Avant l'intervention vendredi de Donald Trump à Davos en Suisse, les États-Unis sont passés des paroles aux actes pour protéger le marché américain du flot de produits importés à l'instar des panneaux solaires en provenance de Chine.

En signant mardi les documents imposant ces droits de sauvegarde et d'autres sur les machines à laver importées, le président américain a assuré qu'il entendait «faire respecter le principe d'un commerce équitable et démontrer au monde que les États-Unis ne se laisseraient plus faire».

L'administration américaine prépare aussi tout un arsenal de mesures protectionnistes pour les secteurs stratégiques de l'acier et de l'aluminium ainsi que pour protéger la propriété intellectuelle.

«Nous sommes dans une période particulièrement dangereuse. C'est une escalade continue de l'administration Trump», estime Edward Alden, expert au Council of Foreign Relations, soulignant que le message des États-Unis est «clair» : «ils sont prêts à utiliser tous les outils à leur disposition pour protéger le marché américain d'une concurrence jugée déloyale».

La décision lundi d'imposer des «droits de sauvegarde» sur des panneaux solaires importés de Chine ainsi que sur les grandes machines à laver fabriquées en Chine, en Corée du Sud, au Mexique, en Thaïlande et au Vietnam est perçue comme la plus importante depuis celle, début 2017, de sortir de l'accord commercial de libre-échange Asie-Pacifique (TPP).

Peu après son élection à la Maison-Blanche, Donald Trump avait abandonné abruptement ce traité dans le cadre de sa politique protectionniste visant à sauver des emplois américains menacés selon lui par le libre-échange. Il a aussi imposé la renégociation du traité de libre-échange nord-américain (Aléna) dont la 6e session de négociations s'est ouverte mardi à Montréal.

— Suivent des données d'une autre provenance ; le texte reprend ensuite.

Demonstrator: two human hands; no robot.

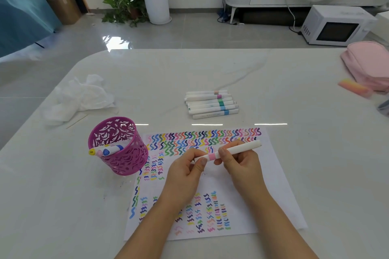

Pour autant, au cours de la première année d'administration Trump, «il y a eu beaucoup de discours mais pas beaucoup d'actes, au moins sur le commerce», observe Scott Miller, expert au centre d'études internationales et stratégiques (CSIS).

Usines aux États-Unis

Il qualifie les décisions prises lundi «de pur protectionnisme» car les panneaux solaires ou les machines à laver importés cause un réel préjudice aux entreprises américaines.

Cette décision «est une incitation forte pour que (les entreprises) LG et Samsung respectent leurs promesses de construire de grandes usines pour les machines à laver, ici aux États-Unis», a réagi Donald Trump.

«Pour être honnête, l'impact économique de la décision (de lundi) est assez modeste», reprend néanmoins Edward Alden, observant que l'administration a suivi les préconisations de la Commission internationale du commerce américaine (USITC) qui a jugé recevable la plainte de deux entrepreneurs américains en faillite, sans toutefois s'aligner sur les exigences des plaignants.

Pour autant, «sur le plan symbolique, c'est très important», estime-t-il.

«Cela signale au monde entier que cette administration est préparée à jouer un rôle bien plus important sur le commerce», dit-il.

Monica de Bolle experte au Peterson Institute for International Economics (PIIE) ajoute que les mesures sur l'aluminium et l'acier pourraient être dévoilées très prochainement, les enquêtes étant déjà bouclées.

Sous le feu des projecteurs 

Elle souligne que l'on peut s'attendre à tout dans le discours que prononcera le président américain au forum économique mondial de Davos. «Dans quelle mesure il optera pour la voie agressive ou diplomatique, il faut patienter dans la mesure où Trump est imprévisible», souligne Monica de Bolle.

La décision de lundi «donne de manière évidente à Trump l'opportunité d'être sous le feu des projecteurs à Davos» et de donner la réplique à son homologue chinois Xi Jinping, qui l'an passé, à ce même forum, avait créé la surprise en se positionnant comme l'apôtre du libre-échange.

Dans un discours historique, le dirigeant chinois s'était fait le pourfendeur du protectionnisme de Donald Trump.

En dévoilant lundi des prévisions de croissance économique plus optimistes pour 2018 et 2019, le Fonds monétaire international (FMI) a mis en garde contre des mesures de protectionnisme qui pourrait compromettre l'expansion.

«Quand on fait de la sécurité nationale la justification des décisions commerciales, on incite les autres (pays) à faire de même et c'est la porte ouverte au protectionnisme», a de son côté prévenu Scott Miller.

Pour l'heure, la Chine n'a pas choisi la confrontation, note Monica de Bolle.

Le ministère chinois du Commerce a simplement averti «qu'avec d'autres membres de l'Organisation mondiale du commerce (OMC), la Chine allait défendre résolument ses intérêts légitimes», sans préciser les actions envisagées.

De son côté, le ministère sud-coréen du Commerce a annoncé son intention de déposer une requête auprès de l'OMC, selon l'agence de presse Yonhap.